- _WORK REQUEST_: Set down exactly the lines below between the line holding "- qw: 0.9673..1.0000" and the line holding "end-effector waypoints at", inclusive; no other line belongs in the answer.

- _GIVEN RECORDS_:
★ ★ ★ ★ ★

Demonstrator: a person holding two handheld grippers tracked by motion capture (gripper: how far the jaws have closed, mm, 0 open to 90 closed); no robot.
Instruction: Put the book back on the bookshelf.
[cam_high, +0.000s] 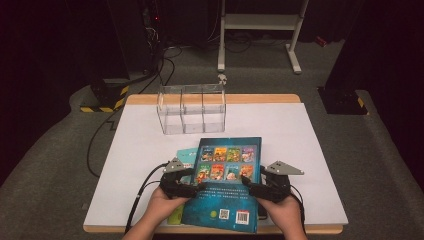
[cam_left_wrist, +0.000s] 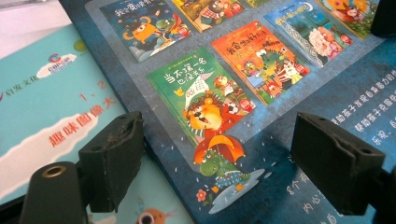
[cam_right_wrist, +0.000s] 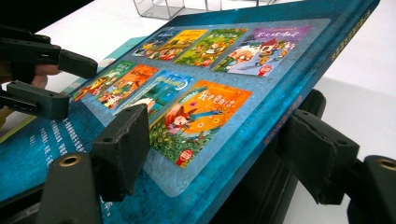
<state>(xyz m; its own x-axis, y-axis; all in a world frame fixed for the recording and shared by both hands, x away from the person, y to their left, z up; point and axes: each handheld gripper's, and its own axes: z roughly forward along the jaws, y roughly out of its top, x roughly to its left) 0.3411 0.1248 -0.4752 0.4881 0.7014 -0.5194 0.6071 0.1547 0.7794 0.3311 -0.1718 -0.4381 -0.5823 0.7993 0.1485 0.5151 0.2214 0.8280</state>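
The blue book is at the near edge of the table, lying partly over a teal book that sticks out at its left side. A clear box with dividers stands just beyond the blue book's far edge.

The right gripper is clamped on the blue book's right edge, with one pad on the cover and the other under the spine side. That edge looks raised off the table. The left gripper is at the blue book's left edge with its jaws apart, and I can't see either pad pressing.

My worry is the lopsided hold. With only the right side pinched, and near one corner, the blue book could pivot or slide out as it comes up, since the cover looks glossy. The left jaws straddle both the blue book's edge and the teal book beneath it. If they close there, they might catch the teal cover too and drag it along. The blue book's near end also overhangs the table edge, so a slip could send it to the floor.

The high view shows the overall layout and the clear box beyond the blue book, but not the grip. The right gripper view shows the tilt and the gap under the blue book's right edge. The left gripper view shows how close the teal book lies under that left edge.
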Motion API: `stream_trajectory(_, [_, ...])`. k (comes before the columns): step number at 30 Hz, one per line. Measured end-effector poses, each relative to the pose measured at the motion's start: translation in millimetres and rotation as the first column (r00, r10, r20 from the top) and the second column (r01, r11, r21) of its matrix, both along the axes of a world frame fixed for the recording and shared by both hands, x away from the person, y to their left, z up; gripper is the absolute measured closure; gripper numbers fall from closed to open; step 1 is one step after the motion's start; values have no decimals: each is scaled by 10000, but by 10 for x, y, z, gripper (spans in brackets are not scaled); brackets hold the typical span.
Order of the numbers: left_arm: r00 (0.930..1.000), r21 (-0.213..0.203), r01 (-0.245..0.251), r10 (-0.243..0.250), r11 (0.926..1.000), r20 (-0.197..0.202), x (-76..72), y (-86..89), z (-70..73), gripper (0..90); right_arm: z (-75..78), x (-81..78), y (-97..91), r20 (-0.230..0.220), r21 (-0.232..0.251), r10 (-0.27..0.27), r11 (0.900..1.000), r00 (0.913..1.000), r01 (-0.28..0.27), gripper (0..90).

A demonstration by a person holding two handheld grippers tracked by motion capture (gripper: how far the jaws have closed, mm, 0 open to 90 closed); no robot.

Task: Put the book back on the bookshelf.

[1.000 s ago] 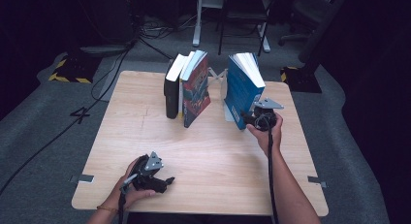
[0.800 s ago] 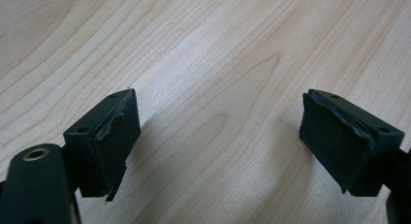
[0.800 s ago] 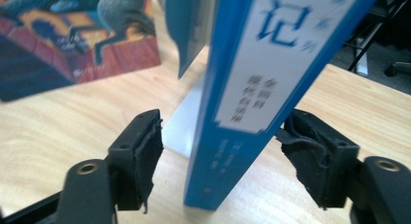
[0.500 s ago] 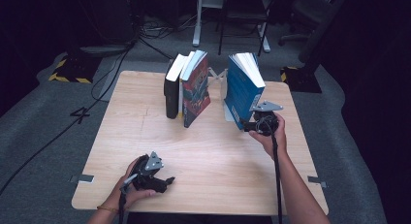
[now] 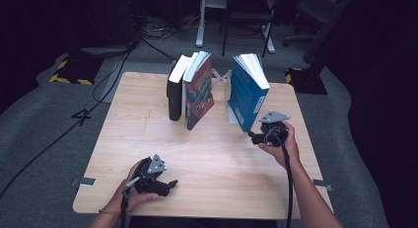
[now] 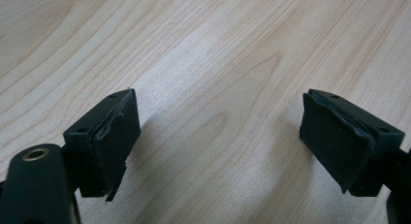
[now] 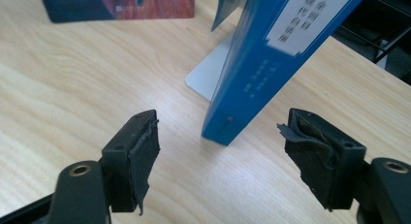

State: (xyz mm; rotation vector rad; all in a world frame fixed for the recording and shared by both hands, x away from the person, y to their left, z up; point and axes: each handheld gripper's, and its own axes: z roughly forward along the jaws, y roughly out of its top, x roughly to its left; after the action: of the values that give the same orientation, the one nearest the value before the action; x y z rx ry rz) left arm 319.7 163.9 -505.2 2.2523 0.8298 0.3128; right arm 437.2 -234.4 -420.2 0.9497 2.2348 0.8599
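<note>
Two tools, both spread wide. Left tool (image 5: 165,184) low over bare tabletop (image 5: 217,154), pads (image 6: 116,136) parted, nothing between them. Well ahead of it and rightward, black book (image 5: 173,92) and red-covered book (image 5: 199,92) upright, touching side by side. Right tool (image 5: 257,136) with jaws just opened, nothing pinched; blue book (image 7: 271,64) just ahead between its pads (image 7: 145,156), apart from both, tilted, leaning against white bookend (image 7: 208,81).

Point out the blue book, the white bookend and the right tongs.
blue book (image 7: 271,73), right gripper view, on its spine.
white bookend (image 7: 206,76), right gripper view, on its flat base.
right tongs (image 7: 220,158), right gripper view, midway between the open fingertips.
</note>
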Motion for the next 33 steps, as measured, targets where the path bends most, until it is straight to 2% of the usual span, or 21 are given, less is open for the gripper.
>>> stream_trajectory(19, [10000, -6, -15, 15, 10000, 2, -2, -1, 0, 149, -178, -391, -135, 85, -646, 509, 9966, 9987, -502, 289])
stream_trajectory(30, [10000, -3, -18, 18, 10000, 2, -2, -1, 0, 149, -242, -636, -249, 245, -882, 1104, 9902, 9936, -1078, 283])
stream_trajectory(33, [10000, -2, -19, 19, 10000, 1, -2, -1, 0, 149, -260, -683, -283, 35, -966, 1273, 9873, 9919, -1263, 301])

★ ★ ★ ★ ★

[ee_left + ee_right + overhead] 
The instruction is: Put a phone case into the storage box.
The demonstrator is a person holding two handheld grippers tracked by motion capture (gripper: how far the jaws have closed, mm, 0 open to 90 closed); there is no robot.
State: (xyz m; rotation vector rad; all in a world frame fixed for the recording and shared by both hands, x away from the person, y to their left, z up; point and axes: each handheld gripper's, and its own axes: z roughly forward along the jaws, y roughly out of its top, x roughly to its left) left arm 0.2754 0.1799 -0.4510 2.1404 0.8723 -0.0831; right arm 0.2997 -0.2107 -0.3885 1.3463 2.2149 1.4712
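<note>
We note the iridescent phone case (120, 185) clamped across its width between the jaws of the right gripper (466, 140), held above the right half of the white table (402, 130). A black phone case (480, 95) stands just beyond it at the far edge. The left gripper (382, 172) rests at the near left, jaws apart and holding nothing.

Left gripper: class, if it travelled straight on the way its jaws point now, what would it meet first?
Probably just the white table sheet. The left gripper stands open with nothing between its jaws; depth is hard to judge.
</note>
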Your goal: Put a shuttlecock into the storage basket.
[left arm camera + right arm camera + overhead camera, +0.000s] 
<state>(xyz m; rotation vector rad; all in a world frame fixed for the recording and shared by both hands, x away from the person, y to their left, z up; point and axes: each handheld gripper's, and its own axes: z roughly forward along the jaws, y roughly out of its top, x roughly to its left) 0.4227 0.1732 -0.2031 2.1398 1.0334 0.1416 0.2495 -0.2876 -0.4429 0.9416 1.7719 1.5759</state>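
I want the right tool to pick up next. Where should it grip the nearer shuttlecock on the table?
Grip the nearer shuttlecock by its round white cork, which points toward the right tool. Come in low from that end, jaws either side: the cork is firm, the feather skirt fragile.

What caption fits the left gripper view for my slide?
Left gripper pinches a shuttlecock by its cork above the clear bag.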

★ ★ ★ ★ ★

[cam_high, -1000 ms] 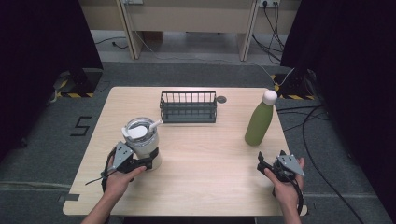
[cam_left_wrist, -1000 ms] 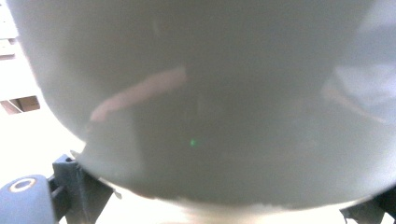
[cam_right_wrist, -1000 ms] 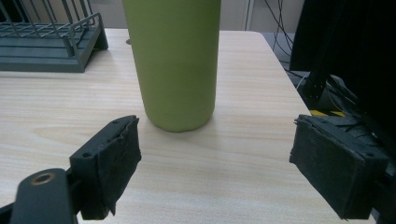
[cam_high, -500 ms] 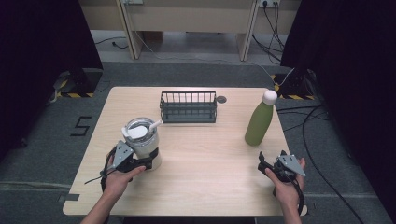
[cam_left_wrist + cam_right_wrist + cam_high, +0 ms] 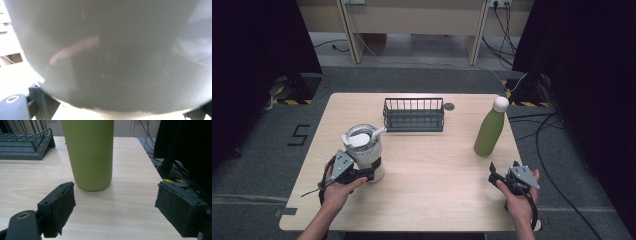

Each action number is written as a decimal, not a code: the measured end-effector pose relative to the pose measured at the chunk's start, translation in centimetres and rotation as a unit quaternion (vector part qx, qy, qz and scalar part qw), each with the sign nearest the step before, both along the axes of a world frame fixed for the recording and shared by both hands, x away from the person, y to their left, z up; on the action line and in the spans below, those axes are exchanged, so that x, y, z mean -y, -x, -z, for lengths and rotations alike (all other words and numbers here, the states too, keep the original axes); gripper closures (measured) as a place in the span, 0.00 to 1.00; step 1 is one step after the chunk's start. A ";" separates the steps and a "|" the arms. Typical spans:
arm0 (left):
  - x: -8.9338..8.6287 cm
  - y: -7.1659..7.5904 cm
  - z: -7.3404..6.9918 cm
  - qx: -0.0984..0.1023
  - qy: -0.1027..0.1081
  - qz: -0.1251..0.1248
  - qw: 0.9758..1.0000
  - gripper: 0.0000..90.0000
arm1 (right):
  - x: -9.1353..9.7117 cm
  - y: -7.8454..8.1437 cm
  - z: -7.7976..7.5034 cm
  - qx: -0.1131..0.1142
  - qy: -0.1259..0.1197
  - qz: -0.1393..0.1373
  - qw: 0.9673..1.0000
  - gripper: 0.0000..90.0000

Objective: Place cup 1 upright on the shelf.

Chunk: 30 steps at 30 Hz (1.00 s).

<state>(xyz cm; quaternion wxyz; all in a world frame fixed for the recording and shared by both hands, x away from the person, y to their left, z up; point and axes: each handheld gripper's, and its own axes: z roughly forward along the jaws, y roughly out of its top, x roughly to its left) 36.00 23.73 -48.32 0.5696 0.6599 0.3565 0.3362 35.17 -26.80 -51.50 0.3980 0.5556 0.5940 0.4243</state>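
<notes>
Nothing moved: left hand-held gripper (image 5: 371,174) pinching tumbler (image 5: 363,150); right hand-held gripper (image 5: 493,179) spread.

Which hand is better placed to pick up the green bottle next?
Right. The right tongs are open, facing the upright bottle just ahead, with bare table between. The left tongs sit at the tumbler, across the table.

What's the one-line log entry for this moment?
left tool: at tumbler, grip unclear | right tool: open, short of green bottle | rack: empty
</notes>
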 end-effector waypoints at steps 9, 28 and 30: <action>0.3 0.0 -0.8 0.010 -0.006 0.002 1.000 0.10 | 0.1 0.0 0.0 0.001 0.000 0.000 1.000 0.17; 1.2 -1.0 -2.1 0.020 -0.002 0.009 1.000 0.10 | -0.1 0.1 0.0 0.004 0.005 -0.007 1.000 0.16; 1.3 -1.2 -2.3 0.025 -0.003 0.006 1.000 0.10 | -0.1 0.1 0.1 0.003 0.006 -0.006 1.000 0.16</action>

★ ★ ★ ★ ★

- _WRITTEN SOLUTION_:
  - qw: 0.9673..1.0000
  - gripper: 0.0000..90.0000

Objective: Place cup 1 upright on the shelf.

Chunk: 30 steps at 30 Hz (1.00 s).

<state>(xyz cm; quaternion wxyz; all in a world frame fixed for the recording and shared by both hands, x away from the person, y to their left, z up; point and axes: each handheld gripper's, and its own axes: z roughly forward along the jaws, y roughly out of its top, x roughly to its left) 36.00 23.73 -48.32 0.5696 0.6599 0.3565 0.3362 35.17 -26.80 -51.50 0.3980 0.5556 0.5940 0.4243</state>
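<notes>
Nothing moved: left hand-held gripper (image 5: 371,174) pinching tumbler (image 5: 363,150); right hand-held gripper (image 5: 493,179) spread.

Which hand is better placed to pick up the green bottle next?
Right. The right tongs are open, facing the upright bottle just ahead, with bare table between. The left tongs sit at the tumbler, across the table.

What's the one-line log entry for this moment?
left tool: at tumbler, grip unclear | right tool: open, short of green bottle | rack: empty
</notes>
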 end-effector waypoints at steps 9, 28 and 30: <action>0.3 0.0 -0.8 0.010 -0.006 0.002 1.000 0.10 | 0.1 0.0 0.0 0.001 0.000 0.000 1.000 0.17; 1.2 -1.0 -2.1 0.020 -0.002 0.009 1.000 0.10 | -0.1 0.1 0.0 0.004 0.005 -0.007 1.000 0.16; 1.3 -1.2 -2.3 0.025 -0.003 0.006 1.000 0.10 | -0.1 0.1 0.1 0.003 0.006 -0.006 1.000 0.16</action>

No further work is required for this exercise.